En entrant
dans le Parque de los Jesuitas, j'ai trébuché sur un caillou
et un homme d'un certain âge m'ordonna de faire attention avant de
m'inviter à m'asseoir à ses côtés. Il avait deux revues de
supermarché et m'a fait cadeau de l'une d'entre elles. Il chassait
les mouches de son front avec l'autre. Venga, mira, sentate. J'ai
l'impression que les espagnols ne communiquent qu'à l'impératif,
qu'ils y vivent en plein dedans. Eres una mujer guapa.
D'ordinaire une phrase comme celle-ci prononcée dans un lieu public
par un inconnu ne pourrait qu'être associée à du mépris d'un
homme envers une femme, ceux qui ne calculent qu'en raccourcis et
parviennent à leurs fins plus qu'on ne croit. Mais il faut aussi
apprendre à recueillir les compliments, ne pas toujours les laisser
filer et essayer pour quelques heures de les porter contre soi.
Bueno, guapa no, guapa no. Fea no. Pues, interesante. Una mujer
interesante. Tienes ojos de mala y una carra de buena. Mais
qu'est-ce qui m'raconte le pépé? Je pensais qu'il employait là une
expression idiomatique qui échappait à mon entendement mais il
contesta. Ses phrases me laissaient pantoise. J'étais partagée
entre la tendresse que l'on accorde aux grands-pères sensibles et un
certain renfrognement devant tant d'invasion. Il tâta mes mains et
me conseilla de mettre de la crème car toute femme pourrait faire
fortune à condition d'avoir les mains douces. C'est déroutant
d'accorder à un inconnu le droit de vous dévisager.

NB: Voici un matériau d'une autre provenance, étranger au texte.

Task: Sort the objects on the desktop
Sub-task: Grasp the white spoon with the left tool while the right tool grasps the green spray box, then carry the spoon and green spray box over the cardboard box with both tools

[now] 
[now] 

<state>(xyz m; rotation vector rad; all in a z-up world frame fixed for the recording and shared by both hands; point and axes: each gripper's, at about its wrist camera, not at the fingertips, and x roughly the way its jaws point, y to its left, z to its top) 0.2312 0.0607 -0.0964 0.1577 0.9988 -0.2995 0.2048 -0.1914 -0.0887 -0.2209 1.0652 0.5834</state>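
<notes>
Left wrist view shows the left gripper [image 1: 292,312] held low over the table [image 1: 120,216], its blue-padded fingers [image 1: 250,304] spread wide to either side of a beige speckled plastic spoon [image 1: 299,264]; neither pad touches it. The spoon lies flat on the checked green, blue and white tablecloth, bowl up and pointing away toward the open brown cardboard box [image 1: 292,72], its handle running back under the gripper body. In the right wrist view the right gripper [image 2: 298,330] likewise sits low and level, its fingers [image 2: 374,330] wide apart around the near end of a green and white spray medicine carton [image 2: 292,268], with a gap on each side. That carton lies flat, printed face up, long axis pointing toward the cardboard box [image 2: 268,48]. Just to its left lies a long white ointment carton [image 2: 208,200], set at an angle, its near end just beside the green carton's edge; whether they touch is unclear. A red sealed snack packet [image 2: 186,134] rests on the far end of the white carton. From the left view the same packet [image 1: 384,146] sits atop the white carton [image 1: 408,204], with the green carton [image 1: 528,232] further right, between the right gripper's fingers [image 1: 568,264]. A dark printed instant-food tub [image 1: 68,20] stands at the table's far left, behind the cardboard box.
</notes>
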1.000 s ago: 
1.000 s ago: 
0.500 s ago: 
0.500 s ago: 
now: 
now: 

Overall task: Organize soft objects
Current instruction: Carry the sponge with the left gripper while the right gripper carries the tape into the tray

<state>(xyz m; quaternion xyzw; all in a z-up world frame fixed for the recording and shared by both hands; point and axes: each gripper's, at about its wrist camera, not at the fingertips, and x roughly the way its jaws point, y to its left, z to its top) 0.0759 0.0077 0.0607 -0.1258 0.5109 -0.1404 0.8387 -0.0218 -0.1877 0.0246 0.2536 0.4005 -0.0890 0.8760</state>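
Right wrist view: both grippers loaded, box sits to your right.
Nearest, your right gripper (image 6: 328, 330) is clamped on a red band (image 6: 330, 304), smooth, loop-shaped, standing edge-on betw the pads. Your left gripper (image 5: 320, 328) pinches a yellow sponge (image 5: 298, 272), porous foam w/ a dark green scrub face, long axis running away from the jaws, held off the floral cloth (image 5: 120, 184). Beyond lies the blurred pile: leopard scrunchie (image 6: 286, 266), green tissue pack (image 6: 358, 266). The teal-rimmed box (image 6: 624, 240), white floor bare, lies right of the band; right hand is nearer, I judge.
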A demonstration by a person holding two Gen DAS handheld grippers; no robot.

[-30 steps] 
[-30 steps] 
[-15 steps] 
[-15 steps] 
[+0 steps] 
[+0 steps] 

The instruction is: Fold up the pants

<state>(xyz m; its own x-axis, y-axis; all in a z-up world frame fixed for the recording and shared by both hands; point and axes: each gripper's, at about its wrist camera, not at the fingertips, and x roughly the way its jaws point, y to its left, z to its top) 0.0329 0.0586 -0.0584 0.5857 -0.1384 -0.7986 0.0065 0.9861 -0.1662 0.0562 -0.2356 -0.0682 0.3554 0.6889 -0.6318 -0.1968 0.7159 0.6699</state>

Et puis, bien
entendu, il me dit que la jeunesse ne savait plus communiquer, qu'ils
perdaient tous le goût de la parole et qu'ils ne formaient qu'un
ensemble de gosses de riches nés dans des familles trop pauvres pour
subvenir à leurs aspirations sans lendemain, ce qui conduisait
l'Espagne d'aujourd'hui à becter une génération de nini: ni estudio ni trabajo.
Et plus tard, j'ai décidé que j'irais tellement plus volontiers
visiter les rayons du Carrefour en périphérie que les tours des
cathédrales. Ce supermarché était un modèle standard et aurait
bien pu se trouver dans la zone commerciale de Brétigny-sur-Orge,
sortie 21, première à gauche après le feu, semaine de rentrée,
-20% sur les fournitures à partir du 3e enfant,
bonjour-avez-vous-la-carte-carrefour. J'avais besoin de ma dose
quotidienne d'agitation urbaine, de me faufiler entre les caddies,
dans les étalages de la marque repère et choisir, ou non, de mettre
un peu plus sur les yaourts juste une fois, de ralentir quand devant
moi la personne ralentit et que le trottoir est trop étroit pour
impoliment lui passer devant, de griller les feux rouges, de lécher
les vitrines sans rien emporter mis à part du parfum sur le poignet.